As turbulências da saída de Vitinho para o CSKA, da Rússia, ainda são sentidas no Botafogo. O presidente alvinegro, Maurício Assumpção, não esconde a insatisfação com a empresa que agencia o atleta, a Traffic. O dirigente critica a forma como o atacante deixou o clube, e a culpa  pela maneira como aconteceu a negociação. O aborrecimento que a situação proporcionou foi tão grande que há uma determinação para os atletas não firmarem acordo com a empresa. O atual elenco tem alguns jogadores agenciados pela Traffic, como Sassá e Cidinho, além de Daniel, do juvenil, que precisariam adotar a nova filosofia. 

– Eu não quero ver pintada na minha frente, de qualquer cor que seja, a empresa que cuida e representa o Vitinho.
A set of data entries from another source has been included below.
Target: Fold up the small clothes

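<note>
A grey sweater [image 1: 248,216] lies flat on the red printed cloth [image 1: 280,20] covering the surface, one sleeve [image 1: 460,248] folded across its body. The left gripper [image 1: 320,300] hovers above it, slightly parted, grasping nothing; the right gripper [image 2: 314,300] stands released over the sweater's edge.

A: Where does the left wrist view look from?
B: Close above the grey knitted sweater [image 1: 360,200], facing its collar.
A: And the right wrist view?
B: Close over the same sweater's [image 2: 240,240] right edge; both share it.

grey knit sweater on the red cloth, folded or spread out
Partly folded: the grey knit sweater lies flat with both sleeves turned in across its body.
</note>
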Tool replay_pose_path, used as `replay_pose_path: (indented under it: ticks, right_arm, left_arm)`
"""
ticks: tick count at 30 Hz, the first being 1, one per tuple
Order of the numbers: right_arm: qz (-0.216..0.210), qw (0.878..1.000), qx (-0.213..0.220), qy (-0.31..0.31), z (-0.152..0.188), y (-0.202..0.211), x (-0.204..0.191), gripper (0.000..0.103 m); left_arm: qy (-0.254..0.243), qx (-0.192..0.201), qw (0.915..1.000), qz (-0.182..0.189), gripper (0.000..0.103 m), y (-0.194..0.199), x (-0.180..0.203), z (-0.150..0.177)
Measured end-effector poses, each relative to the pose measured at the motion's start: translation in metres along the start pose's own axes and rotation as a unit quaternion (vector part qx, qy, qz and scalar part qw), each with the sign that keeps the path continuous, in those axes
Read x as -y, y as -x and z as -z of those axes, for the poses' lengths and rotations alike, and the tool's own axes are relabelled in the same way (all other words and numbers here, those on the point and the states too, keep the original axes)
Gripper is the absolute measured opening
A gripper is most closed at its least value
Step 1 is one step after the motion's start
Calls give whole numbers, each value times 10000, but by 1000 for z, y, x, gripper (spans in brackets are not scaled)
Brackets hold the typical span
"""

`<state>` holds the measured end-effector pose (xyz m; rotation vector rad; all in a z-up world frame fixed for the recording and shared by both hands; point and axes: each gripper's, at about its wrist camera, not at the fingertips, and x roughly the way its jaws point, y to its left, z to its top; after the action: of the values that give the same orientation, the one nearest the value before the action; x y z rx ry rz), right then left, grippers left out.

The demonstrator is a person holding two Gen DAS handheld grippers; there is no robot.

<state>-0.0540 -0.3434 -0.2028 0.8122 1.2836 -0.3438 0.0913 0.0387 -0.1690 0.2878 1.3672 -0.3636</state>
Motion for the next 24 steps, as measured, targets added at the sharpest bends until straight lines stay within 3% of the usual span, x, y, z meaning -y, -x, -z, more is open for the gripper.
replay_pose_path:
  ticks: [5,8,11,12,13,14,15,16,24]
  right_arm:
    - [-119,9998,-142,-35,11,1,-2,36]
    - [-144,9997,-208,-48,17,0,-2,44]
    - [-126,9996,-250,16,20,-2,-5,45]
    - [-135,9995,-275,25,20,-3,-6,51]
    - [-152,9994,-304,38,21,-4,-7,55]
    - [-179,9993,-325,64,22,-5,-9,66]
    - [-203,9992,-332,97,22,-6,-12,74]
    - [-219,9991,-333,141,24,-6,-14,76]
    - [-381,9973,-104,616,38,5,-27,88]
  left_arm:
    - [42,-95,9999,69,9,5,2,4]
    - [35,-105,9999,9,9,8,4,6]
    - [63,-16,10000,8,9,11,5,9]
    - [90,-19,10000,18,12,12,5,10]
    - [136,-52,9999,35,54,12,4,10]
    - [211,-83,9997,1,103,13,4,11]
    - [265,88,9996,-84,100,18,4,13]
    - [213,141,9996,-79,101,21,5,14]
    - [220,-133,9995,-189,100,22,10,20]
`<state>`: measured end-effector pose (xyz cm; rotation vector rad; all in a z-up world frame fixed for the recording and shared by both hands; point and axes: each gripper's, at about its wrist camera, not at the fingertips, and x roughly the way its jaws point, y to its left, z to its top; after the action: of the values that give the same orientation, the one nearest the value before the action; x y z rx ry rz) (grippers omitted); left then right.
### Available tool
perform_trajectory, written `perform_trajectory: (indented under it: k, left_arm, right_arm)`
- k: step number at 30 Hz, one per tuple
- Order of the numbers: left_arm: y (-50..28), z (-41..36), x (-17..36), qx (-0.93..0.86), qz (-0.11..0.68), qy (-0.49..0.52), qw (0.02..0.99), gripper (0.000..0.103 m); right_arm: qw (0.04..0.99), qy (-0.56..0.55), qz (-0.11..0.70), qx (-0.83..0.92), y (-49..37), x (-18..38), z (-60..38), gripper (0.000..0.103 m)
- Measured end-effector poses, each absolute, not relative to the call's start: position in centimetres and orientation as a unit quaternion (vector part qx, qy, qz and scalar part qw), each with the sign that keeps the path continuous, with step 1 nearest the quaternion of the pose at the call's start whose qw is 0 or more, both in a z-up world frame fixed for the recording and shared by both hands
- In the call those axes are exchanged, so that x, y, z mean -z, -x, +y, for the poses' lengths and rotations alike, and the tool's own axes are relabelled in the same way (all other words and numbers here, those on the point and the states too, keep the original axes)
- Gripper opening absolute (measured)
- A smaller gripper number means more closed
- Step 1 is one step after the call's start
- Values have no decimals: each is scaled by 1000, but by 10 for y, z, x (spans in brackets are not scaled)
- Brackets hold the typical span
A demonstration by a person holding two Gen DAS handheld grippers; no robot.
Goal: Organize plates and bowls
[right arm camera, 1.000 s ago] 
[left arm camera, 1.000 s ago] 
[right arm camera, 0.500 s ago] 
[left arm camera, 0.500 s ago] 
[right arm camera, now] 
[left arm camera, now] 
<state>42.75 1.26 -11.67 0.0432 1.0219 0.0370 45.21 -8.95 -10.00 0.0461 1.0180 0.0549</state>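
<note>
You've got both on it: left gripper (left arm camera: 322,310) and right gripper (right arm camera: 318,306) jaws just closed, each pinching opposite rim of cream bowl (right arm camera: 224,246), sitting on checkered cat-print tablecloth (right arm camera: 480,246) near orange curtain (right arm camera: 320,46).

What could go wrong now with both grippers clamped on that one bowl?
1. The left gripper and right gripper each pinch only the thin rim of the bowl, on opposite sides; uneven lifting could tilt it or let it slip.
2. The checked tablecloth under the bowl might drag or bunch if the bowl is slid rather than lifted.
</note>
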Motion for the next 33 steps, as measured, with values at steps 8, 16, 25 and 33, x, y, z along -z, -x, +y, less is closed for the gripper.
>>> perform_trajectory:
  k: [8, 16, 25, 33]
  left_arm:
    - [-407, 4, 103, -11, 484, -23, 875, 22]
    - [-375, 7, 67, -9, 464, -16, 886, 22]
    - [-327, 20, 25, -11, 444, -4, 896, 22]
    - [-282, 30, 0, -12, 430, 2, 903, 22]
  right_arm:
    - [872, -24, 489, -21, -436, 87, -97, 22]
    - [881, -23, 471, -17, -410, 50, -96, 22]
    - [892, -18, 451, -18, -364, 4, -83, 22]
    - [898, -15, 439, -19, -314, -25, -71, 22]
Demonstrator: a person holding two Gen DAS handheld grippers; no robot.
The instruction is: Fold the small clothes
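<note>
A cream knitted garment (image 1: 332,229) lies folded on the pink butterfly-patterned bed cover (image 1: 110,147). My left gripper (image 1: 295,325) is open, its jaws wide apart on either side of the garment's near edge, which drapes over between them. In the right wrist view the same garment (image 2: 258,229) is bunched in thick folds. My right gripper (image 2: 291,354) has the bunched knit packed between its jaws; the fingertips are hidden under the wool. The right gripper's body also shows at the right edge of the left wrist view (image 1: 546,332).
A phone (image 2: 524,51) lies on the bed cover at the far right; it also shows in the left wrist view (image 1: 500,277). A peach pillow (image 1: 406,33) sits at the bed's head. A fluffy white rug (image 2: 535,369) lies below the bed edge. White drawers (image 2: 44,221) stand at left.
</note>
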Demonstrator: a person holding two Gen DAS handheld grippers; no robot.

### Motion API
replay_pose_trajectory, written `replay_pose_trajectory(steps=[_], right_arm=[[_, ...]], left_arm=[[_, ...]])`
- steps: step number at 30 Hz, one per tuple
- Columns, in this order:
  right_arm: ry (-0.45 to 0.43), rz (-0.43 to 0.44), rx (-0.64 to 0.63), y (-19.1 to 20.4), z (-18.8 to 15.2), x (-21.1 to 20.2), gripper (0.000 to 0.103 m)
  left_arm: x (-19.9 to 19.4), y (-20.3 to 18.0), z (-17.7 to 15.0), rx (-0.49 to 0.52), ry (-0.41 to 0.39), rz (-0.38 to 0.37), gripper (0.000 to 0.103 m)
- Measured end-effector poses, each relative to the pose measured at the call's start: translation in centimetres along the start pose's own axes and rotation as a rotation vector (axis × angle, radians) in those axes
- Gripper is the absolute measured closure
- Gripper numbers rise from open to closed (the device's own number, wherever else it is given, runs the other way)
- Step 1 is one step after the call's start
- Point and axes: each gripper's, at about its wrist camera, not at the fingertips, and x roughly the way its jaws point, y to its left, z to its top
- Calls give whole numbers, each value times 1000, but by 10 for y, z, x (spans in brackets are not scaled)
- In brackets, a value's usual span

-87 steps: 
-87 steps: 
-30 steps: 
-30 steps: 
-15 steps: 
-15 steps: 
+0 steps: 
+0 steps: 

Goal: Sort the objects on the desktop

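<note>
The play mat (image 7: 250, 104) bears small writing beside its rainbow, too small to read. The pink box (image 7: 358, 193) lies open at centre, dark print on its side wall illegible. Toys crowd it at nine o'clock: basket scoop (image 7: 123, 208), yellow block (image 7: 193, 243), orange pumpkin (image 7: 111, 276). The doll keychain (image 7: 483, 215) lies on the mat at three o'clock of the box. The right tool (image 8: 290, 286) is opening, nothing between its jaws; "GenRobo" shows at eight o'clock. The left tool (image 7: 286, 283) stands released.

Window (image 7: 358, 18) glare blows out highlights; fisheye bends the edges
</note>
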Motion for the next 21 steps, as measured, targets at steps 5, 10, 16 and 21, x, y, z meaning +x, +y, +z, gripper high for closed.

Ele foi tirado da concentração sem a autorização do Botafogo, viajou para fazer os exames sem autorização. Eles são covardes, não são sérios, e no Botafogo não entram mais. Os jogadores que tinham contrato com a empresa foram avisados que se persistirem com o contrato não ficam no Botafogo. Tem uns três ou quatro – disse Maurício Assumpção em entrevista à Rádio Globo.

Tudo começou com a negociação que envolveu altos valores. O CSKA se dispôs a pagar os R$ 32,5 milhões estipulados na multa rescisória (de 10 milhões de euros) e levou a promessa nos últimos dias da janela de transferências da Europa, no fim de agosto. A saída gerou revolta de parte da torcida e críticas de dirigentes alvinegros. Na época, o diretor executivo da Traffic, Fernando Gonçalves, se defendeu com o argumento de que a decisão final foi do jogador.

Vitinho também tentou explicar a negociação repentina. Ele alegou que não saiu “como culpado ou por dinheiro”, mas por metas pessoas e chegou a citar o risco de ter uma lesão que o impedisse de ter uma nova proposta astronômica como a dos russos. O jovem jogador lembrou ainda de um pedido de aumento negado pela diretoria.